## WHAT IS EXPECTED
The copy you give must match the listing below exactly and contain no pictures.

[Opening SOURCE DATA section]

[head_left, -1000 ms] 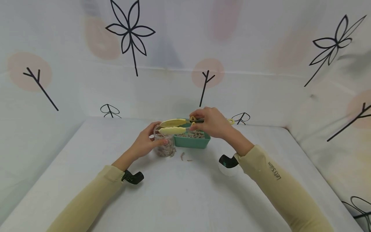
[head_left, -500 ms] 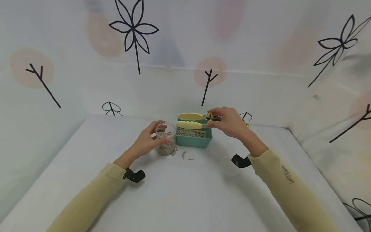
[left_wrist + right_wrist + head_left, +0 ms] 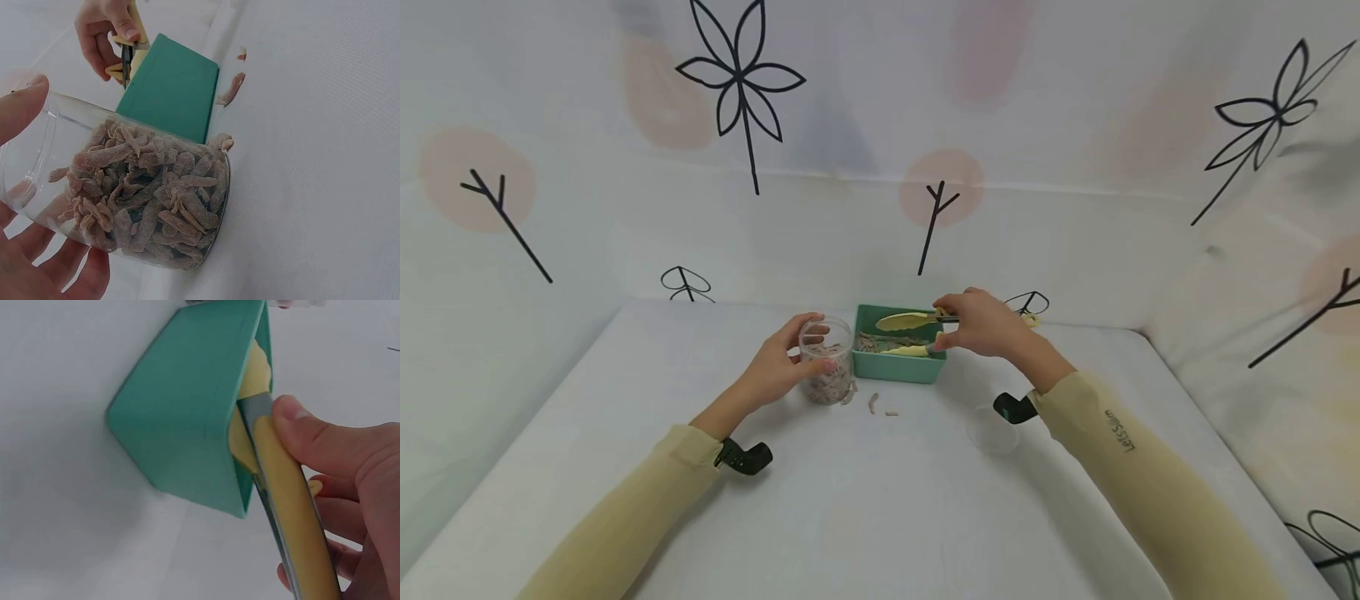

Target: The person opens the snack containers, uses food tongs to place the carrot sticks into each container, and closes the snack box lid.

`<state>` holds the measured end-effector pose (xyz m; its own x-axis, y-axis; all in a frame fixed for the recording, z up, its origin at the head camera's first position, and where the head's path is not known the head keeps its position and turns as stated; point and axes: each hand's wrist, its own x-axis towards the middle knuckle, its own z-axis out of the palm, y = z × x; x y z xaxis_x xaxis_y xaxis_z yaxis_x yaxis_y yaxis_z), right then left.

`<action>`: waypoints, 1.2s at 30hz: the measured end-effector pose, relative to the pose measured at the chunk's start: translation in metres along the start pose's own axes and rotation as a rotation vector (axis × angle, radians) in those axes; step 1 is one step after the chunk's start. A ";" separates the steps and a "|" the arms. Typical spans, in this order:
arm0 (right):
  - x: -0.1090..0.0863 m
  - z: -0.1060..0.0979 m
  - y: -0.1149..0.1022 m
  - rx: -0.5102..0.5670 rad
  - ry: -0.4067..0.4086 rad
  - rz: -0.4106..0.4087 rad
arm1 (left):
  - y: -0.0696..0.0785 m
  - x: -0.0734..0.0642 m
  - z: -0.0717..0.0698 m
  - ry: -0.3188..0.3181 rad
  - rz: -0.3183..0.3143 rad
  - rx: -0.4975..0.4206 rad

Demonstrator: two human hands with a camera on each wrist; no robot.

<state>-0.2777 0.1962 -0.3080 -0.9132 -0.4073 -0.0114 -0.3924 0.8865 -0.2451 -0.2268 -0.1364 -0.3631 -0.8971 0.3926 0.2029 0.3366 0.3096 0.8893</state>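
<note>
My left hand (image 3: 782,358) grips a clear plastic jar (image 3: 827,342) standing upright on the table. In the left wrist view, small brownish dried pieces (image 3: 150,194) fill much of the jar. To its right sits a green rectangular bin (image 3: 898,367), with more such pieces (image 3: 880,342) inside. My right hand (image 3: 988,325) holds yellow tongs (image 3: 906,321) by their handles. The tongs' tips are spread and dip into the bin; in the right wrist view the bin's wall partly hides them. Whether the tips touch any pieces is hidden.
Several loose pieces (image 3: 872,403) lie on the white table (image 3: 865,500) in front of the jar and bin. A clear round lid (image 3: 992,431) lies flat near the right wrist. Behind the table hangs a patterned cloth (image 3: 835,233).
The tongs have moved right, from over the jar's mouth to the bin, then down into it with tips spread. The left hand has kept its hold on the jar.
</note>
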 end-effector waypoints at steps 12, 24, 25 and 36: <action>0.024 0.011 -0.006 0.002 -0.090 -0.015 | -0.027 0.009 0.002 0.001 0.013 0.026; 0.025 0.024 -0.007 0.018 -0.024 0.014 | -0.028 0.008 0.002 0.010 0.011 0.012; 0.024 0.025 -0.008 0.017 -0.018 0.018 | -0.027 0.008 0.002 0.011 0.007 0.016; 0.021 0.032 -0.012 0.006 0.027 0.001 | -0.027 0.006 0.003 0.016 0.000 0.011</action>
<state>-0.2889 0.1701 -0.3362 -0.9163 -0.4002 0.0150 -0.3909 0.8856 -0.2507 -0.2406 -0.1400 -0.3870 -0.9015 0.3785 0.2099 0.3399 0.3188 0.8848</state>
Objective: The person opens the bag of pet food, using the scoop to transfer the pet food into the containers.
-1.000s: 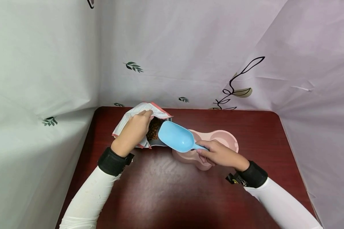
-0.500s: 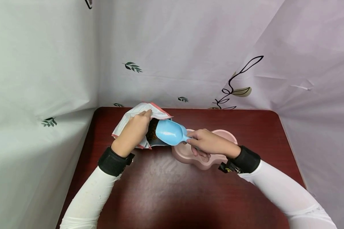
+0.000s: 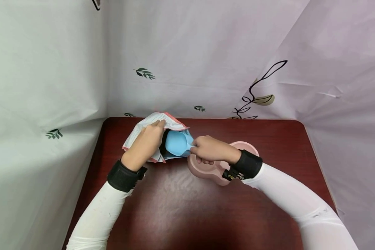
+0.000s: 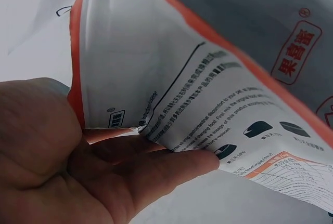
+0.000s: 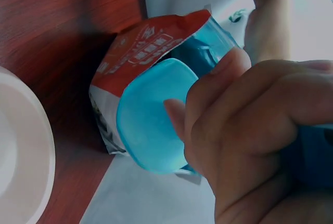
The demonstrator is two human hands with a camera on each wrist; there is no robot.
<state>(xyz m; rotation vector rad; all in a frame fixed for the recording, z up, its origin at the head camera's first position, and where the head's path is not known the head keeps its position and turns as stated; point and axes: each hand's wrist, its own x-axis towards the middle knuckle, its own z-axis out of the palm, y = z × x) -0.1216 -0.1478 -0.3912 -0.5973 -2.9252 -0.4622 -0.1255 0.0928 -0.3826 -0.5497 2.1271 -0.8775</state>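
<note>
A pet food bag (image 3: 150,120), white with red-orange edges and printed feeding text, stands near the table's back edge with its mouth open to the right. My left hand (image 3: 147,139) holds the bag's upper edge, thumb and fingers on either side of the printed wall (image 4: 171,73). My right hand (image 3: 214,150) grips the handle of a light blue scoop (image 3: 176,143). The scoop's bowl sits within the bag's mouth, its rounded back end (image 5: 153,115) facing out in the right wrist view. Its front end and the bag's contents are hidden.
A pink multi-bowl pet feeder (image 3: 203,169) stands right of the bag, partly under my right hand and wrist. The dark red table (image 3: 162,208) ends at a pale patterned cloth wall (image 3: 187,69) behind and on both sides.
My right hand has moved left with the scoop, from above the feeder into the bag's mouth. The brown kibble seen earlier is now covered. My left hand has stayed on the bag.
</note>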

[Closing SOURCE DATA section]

## TASK RESULT
[head_left, -1000 ms] 
[head_left, -500 ms] 
[left_wrist + right_wrist + head_left, +0 ms] 

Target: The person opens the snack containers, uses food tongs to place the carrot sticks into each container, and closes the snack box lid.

`<state>` holds the measured end-effector pose (xyz m; its own x-axis, y-axis; all in a frame fixed for the recording, z up, its origin at the head camera's first position, and where the head's path is not known the head keeps its position and turns as stated; point and axes: each hand's wrist, its own x-axis towards the middle knuckle, its own z-axis out of the palm, y = z × x; x y z xaxis_x xaxis_y xaxis_z yaxis_x yaxis_y yaxis_z), right then left.

`<action>`: waypoints, 1.2s at 30hz: the measured end-effector pose, relative to the pose measured at the chunk's start: translation in metres along the start pose's own axes and rotation as a rotation vector (axis × angle, radians) in those axes; step 1 is one step after the chunk's start. A ";" separates the steps and a "|" the arms. Typical spans, in this order:
arm0 (right):
  - x: -0.1090..0.0863 m
  - z: -0.1060..0.0979 m
  - y: -0.1149..0.1022 m
  - rx: -0.5102..0.5670 rad
  - ry: -0.4067..0.4086 rad
  - rz: -0.4106..0.4087 rad
arm1 (left):
  - y: -0.0696..0.0785 m
  - x: -0.0734..0.0642 m
  - z: -0.0717..0.0698 m
  - ry: -0.3188..0.3181 rad
  - rz: -0.3183..0.3143 rad
  - rx: -0.4975..0.4206 rad

Demonstrator: two human hands with a camera on each wrist; no robot.

<state>-0.2777 0.1962 -0.3080 -0.9132 -0.4073 -0.0114 -0.3924 0.8865 -0.2451 -0.2268 -0.1364 -0.3631 -0.8971 0.3926 0.2029 0.3366 0.3096 0.8893</state>
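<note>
My left hand (image 3: 782,358) grips a clear plastic jar (image 3: 827,342) standing upright on the table. In the left wrist view, small brownish dried pieces (image 3: 150,194) fill much of the jar. To its right sits a green rectangular bin (image 3: 898,367), with more such pieces (image 3: 880,342) inside. My right hand (image 3: 988,325) holds yellow tongs (image 3: 906,321) by their handles. The tongs' tips are spread and dip into the bin; in the right wrist view the bin's wall partly hides them. Whether the tips touch any pieces is hidden.
Several loose pieces (image 3: 872,403) lie on the white table (image 3: 865,500) in front of the jar and bin. A clear round lid (image 3: 992,431) lies flat near the right wrist. Behind the table hangs a patterned cloth (image 3: 835,233).
The tongs have moved right, from over the jar's mouth to the bin, then down into it with tips spread. The left hand has kept its hold on the jar.
</note>
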 end-effector waypoints at steps 12, 24, 25 and 36: <action>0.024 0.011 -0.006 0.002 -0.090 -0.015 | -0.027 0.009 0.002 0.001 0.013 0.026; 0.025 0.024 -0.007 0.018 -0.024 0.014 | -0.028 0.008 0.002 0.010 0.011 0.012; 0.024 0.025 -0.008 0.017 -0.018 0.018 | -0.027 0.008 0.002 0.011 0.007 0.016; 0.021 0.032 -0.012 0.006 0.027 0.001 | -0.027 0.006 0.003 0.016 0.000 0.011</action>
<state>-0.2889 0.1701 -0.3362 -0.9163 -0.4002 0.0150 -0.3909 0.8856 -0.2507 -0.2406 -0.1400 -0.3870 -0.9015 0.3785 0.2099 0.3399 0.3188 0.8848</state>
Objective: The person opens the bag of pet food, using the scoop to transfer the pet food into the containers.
-1.000s: 
-0.500s: 
+0.000s: 
+0.000s: 
+0.000s: 
The demonstrator is two human hands with a camera on each wrist; there is no robot.
<state>(xyz m; rotation vector rad; all in a frame fixed for the recording, z up, its origin at the head camera's first position, and where the head's path is not known the head keeps its position and turns as stated; point and axes: each hand's wrist, its own x-axis towards the middle knuckle, its own z-axis out of the palm, y = z × x) -0.1216 -0.1478 -0.3912 -0.5973 -2.9252 -0.4622 -0.1255 0.0928 -0.3826 -0.5497 2.1271 -0.8775</state>
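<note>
A pet food bag (image 3: 150,120), white with red-orange edges and printed feeding text, stands near the table's back edge with its mouth open to the right. My left hand (image 3: 147,139) holds the bag's upper edge, thumb and fingers on either side of the printed wall (image 4: 171,73). My right hand (image 3: 214,150) grips the handle of a light blue scoop (image 3: 176,143). The scoop's bowl sits within the bag's mouth, its rounded back end (image 5: 153,115) facing out in the right wrist view. Its front end and the bag's contents are hidden.
A pink multi-bowl pet feeder (image 3: 203,169) stands right of the bag, partly under my right hand and wrist. The dark red table (image 3: 162,208) ends at a pale patterned cloth wall (image 3: 187,69) behind and on both sides.
My right hand has moved left with the scoop, from above the feeder into the bag's mouth. The brown kibble seen earlier is now covered. My left hand has stayed on the bag.
</note>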

This finishes the answer.